_Work instruction_
The response should consist solely of the lines running from the line with "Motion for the" to the end of the data, retyped exactly.

_Input data_
□ □ □ □ □ □ □

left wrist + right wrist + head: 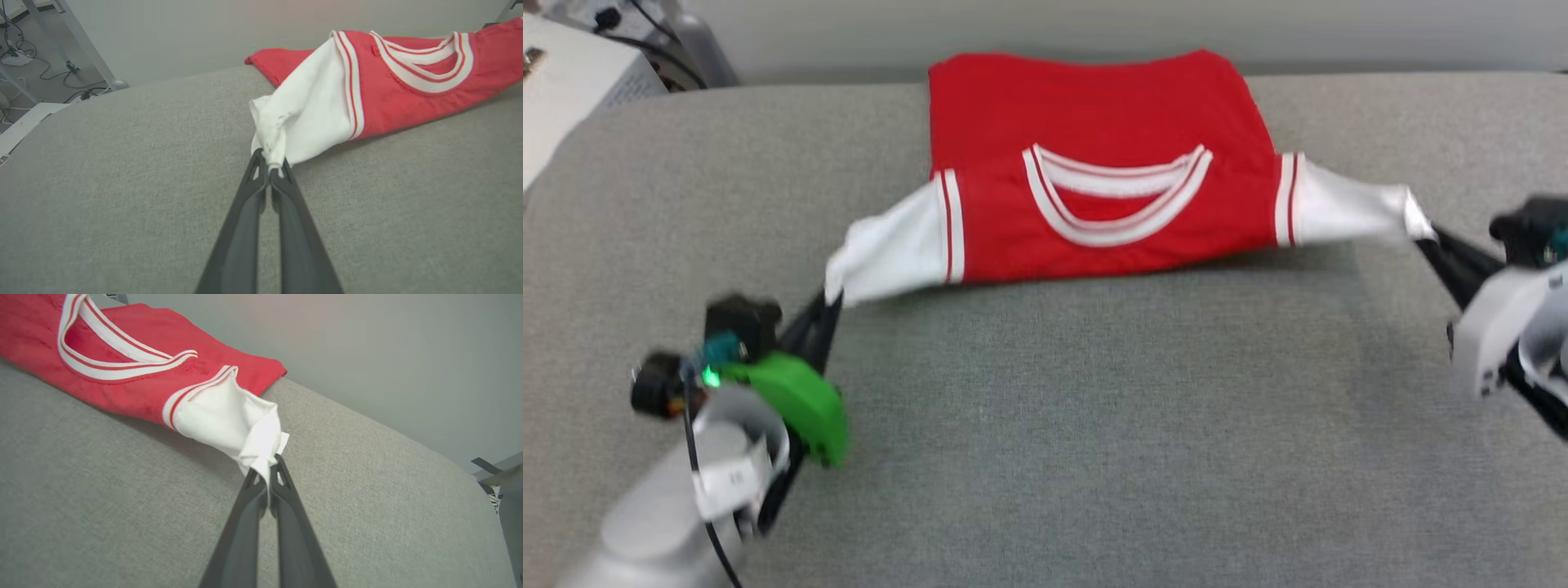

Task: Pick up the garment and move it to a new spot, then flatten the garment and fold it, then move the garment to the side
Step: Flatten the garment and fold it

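Nearest, over the near left part of the grey woven-cloth-covered table (1094, 425), the robot's pale left forearm carries a bright green plastic housing (800, 400) at the wrist. From it the left gripper (832, 304) points toward the table's far side. In the left wrist view this gripper (269, 165) has its two long dark fingers pressed together. They pinch the bunched cuff of the white left short sleeve (310, 106) of the garment.

Over the table's right edge, the right gripper (1425, 233) points in toward the table's middle. Seen from its own wrist, the gripper (271, 465) is likewise clamped tight, with the gathered end of the white right short sleeve (220, 416) caught between its tips.

Both sleeves are drawn outward from the body, the left sleeve (890, 249) toward the table's near left and the right sleeve (1347, 212) toward its right edge. A shadow lies on the table under each.

The red jersey-style T-shirt (1094, 122) lies on the far middle of the table. Its red-and-white striped neckline faces up, and striped bands mark where the sleeves join. Its near edge runs roughly straight across the table, and its far edge reaches the table's far edge.

Beyond the table's far left corner stands a pale box-shaped unit (572, 82) with dark cables. The left wrist view shows grey metal legs (81, 41) on the floor there. A plain grey wall (1339, 33) rises behind the table's far edge.
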You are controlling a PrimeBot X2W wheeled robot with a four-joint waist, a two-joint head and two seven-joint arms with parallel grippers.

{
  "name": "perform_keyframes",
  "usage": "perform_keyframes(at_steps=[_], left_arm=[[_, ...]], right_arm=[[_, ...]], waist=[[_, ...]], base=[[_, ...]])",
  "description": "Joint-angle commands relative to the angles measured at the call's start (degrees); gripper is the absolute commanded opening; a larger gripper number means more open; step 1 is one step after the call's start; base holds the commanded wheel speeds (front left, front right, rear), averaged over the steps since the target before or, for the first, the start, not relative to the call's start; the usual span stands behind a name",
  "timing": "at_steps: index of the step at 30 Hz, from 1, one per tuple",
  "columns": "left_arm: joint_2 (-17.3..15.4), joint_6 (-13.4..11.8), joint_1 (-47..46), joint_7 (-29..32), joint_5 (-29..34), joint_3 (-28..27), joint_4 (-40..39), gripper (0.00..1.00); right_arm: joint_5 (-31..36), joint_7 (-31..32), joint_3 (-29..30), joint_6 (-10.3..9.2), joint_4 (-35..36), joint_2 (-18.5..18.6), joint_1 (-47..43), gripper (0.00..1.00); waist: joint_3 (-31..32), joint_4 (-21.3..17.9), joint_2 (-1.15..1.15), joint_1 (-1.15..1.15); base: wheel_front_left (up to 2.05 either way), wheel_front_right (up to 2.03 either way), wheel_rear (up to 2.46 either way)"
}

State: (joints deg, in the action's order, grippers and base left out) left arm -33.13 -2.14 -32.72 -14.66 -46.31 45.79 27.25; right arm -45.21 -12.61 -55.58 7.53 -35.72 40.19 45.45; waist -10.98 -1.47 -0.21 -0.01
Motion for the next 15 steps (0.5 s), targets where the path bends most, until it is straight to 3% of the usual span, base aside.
perform_keyframes(at_steps=[1,15], left_arm=[[-0.5,-1.3,3.4,-0.3,-0.5,-0.2,-0.9,0.0],[1.2,-5.3,21.9,-0.3,-1.2,-2.6,-2.9,0.0]], right_arm=[[-1.0,0.4,0.7,-0.04,0.8,0.9,-3.7,0.0],[-2.1,0.1,12.3,-0.04,1.9,1.9,-28.7,0.0]], waist=[[4.0,0.4,0.21,0.01],[8.7,0.8,0.21,0.01]], base=[[0.0,0.0,0.0],[0.0,0.0,0.0]])
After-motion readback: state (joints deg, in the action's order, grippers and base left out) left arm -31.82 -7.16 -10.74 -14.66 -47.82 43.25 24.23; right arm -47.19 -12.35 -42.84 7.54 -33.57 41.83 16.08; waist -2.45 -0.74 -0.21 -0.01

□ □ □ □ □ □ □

_Answer space_
Motion for the next 15 steps (0.5 s), targets where the path bends most, until it is straight to 3% of the usual span, base aside.
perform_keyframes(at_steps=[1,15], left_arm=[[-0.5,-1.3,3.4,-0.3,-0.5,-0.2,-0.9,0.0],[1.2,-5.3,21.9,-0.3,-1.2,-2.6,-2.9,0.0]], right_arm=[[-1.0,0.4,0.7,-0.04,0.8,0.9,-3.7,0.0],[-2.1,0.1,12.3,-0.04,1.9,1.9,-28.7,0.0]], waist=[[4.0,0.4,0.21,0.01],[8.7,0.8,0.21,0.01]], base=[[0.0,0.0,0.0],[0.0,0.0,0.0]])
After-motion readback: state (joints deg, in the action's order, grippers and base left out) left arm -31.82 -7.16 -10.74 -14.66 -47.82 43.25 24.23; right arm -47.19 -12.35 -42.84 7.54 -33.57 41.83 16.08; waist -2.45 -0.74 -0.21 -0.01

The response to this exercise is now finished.